Run an A/B eval suite

Build a fixed input set, score it under both versions, read the delta.

The goal

A reproducible numeric comparison between two agent versions on a golden set, broken down by criterion.

Build a golden set.

/agent-evals -> "New golden set". Add inputs (paste, CSV import, or "include rated messages" to seed from real thumbs-ups). Aim for 30-100 inputs to start.
Define criteria.

/eval-criteria -> "New criterion". For each:
- LLM-judge: "On 1-5, how concise is the reply?" Pick the judge model.
- Keyword match: "must contain the user's name".
- Cost / latency thresholds.
Save. Each criterion is reusable across runs.
Run A/B.

On the agent, A/B Evals tab -> "New run". Pick versions (current + canary), the golden set, the criteria. Click Run.

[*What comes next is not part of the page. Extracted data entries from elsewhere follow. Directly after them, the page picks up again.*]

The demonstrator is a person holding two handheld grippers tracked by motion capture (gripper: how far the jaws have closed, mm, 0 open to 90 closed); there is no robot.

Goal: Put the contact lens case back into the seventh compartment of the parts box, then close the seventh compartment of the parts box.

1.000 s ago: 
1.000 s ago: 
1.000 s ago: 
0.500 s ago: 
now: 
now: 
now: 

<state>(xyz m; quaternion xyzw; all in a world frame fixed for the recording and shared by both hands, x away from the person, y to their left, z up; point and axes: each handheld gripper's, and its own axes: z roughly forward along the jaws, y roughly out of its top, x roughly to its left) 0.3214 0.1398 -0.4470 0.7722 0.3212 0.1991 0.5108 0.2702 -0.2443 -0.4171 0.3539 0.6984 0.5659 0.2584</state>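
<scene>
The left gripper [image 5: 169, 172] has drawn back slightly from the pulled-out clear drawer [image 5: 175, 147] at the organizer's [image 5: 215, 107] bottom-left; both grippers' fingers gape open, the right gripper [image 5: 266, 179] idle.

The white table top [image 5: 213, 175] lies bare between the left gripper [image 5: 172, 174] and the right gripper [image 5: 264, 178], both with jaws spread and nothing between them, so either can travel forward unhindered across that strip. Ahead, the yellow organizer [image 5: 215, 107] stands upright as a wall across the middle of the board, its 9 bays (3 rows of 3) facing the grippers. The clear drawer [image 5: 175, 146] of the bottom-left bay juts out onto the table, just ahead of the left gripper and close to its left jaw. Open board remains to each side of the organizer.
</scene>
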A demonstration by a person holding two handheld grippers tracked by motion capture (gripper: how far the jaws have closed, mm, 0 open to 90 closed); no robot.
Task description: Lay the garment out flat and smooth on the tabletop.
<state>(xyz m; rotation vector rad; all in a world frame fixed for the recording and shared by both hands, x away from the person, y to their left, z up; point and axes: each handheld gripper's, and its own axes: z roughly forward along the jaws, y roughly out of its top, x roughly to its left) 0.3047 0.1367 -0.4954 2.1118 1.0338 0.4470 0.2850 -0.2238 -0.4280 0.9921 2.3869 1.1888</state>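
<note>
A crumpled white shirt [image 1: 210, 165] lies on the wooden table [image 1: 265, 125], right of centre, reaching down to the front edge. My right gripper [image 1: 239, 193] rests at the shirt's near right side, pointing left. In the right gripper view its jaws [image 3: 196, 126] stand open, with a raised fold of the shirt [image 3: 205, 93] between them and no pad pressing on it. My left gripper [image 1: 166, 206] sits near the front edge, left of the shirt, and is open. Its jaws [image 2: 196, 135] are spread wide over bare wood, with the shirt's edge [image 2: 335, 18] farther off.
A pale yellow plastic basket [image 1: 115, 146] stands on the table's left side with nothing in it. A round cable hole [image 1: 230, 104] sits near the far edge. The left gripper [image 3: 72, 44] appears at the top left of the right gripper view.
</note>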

The runtime fans the inputs across both versions in parallel. Progress streams live.
Read the result.
- Summary: overall winner per criterion, total delta.
- Per-input: rows sorted by absolute delta. Click to see both responses side-by-side.
- Cost: per-version spend on the run.
A win on the criteria you care about, no regression on the others, no large cost delta -> promote.

The run produces deterministic-ish results when re-run (small judge variance).
Per-input rows match the agent's behaviour when chatted manually.
The eval cost matches the per-call expectation: inputs * (versions * (model_calls + judge_calls)).